Prof Lambert said he proposes that the Mater be the neurorehabilitation center with a national network to support GPs as there are so many patients across the country with long-term Covid and many are unable to travel because they are so sick.

He said it would focus on brain rehabilitation as patients with long-term Covid behave very much like patients who have had closed head injuries.
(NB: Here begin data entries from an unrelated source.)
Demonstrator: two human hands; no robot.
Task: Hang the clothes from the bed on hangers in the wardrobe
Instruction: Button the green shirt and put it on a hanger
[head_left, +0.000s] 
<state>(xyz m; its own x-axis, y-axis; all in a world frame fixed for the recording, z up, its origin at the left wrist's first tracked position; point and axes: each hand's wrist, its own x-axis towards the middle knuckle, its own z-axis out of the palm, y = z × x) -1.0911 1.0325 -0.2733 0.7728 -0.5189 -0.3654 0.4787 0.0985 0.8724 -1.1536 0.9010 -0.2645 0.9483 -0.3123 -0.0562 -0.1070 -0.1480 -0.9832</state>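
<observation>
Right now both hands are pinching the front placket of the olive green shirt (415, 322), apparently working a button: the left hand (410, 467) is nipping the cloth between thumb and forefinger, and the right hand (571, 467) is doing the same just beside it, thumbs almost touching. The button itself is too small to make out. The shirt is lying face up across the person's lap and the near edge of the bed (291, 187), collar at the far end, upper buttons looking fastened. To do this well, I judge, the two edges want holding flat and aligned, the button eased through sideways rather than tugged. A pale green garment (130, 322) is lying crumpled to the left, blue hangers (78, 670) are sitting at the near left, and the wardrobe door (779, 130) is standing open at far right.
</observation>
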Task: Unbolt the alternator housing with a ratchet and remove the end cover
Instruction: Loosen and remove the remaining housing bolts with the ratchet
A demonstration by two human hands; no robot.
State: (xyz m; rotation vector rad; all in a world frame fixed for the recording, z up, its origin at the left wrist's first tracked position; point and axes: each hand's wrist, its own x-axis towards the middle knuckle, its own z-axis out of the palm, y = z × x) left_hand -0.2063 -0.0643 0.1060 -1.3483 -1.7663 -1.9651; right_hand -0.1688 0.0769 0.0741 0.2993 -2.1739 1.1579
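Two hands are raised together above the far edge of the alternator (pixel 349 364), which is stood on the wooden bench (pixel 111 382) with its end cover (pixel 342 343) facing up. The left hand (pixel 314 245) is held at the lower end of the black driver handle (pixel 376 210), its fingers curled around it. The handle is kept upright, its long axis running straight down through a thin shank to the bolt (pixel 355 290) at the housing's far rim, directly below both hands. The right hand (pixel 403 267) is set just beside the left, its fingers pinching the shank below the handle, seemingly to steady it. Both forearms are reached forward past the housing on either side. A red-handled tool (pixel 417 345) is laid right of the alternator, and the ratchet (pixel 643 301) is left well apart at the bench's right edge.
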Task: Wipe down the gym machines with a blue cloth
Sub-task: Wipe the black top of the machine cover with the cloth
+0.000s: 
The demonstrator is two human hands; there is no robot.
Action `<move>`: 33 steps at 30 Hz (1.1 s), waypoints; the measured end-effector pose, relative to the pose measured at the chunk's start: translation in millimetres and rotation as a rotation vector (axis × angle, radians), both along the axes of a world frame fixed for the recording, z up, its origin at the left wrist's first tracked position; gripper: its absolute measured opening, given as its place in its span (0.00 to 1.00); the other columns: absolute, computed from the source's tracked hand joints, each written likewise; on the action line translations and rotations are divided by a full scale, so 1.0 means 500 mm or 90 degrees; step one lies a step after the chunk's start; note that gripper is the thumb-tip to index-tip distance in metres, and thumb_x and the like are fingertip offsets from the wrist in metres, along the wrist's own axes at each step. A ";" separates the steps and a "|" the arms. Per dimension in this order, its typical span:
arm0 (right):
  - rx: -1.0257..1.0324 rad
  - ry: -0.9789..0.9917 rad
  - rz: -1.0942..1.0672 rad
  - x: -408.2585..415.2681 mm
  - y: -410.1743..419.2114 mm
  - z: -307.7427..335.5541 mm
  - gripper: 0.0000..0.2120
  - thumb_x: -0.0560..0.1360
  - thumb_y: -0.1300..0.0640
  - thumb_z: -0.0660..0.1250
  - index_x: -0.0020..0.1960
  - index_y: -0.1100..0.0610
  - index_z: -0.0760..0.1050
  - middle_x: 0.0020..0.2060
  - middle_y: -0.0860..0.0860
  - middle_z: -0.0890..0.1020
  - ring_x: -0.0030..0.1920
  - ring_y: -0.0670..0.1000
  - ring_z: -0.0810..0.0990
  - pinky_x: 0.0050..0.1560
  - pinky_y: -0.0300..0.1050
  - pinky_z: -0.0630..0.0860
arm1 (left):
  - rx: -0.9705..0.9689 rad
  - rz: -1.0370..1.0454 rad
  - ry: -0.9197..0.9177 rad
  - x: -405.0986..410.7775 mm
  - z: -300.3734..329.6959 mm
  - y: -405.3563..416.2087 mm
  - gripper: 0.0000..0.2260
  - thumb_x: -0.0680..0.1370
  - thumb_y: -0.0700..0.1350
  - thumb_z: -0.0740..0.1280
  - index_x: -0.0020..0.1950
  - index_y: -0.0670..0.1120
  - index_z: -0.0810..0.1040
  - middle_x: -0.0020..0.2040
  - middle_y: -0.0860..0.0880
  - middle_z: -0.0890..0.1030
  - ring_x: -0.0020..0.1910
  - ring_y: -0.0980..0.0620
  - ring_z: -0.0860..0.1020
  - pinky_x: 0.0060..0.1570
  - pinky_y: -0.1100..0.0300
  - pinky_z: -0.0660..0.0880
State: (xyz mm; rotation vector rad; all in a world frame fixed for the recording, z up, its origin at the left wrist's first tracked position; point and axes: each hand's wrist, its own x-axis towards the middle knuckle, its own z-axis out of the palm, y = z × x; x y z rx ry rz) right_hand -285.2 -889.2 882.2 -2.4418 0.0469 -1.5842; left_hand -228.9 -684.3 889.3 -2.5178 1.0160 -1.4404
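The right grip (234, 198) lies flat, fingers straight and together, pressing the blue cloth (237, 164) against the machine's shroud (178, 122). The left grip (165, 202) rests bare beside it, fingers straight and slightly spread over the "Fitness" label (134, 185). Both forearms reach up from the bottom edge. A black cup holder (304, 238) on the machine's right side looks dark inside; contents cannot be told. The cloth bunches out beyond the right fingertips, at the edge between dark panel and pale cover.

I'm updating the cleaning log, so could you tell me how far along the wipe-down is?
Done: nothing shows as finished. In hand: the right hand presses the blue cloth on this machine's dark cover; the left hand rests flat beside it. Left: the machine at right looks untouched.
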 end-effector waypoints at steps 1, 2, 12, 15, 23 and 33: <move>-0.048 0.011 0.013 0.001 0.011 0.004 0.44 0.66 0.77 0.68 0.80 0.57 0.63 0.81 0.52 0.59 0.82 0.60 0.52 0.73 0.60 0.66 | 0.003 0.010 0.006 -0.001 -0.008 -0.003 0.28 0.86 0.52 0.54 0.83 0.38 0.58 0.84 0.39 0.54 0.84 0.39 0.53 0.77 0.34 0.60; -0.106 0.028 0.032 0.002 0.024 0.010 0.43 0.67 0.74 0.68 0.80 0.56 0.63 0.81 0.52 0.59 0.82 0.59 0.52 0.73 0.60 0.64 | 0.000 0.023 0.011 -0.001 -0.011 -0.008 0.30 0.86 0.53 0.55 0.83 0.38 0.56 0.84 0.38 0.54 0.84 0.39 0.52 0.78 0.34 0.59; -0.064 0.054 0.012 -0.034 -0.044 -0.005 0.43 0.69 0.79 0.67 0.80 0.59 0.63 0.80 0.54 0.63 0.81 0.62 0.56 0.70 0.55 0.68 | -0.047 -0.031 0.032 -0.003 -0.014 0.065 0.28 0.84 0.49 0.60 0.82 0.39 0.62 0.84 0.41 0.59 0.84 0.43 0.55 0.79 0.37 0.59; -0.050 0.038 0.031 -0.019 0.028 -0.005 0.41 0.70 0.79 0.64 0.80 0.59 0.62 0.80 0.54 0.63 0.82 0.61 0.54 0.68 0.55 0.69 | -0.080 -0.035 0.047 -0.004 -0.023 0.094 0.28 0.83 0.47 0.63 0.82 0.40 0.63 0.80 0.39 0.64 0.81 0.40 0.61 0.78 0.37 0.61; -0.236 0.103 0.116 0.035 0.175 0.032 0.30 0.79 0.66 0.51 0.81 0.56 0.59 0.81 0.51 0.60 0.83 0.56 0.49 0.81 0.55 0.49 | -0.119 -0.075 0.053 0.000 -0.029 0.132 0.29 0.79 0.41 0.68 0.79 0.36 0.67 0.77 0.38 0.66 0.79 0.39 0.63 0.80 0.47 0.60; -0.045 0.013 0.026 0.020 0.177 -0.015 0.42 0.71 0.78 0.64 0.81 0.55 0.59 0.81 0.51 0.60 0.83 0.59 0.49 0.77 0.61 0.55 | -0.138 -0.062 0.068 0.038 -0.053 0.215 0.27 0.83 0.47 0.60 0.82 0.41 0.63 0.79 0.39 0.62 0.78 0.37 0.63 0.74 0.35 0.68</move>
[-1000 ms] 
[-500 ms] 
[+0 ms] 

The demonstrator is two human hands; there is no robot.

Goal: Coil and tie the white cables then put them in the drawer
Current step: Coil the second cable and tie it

The team would consist of neurologists, psychologists and psychiatrists, as well as neurophysiotherapists.

He said his team will help rewrite guidelines in the HSE’s long Covid treatment plan.

He knows patients who have been discharged from post-Covid clinics because nothing is found wrong with them.

Some have “jumped from one specialist to another and many thousands of dollars worth of tests have been carried out.”

He said: “I was recently contacted by a psychiatric nurse who has had Covid for a year and has an overwhelming fear of not being able to go to work.

“She has been privately referred to a psychiatrist with the first appointment available in February 2023,” he said.

Patients are prescribed drugs by GPs who do not have a good referral route with painkillers, nerve blockers or addictive pills, he added.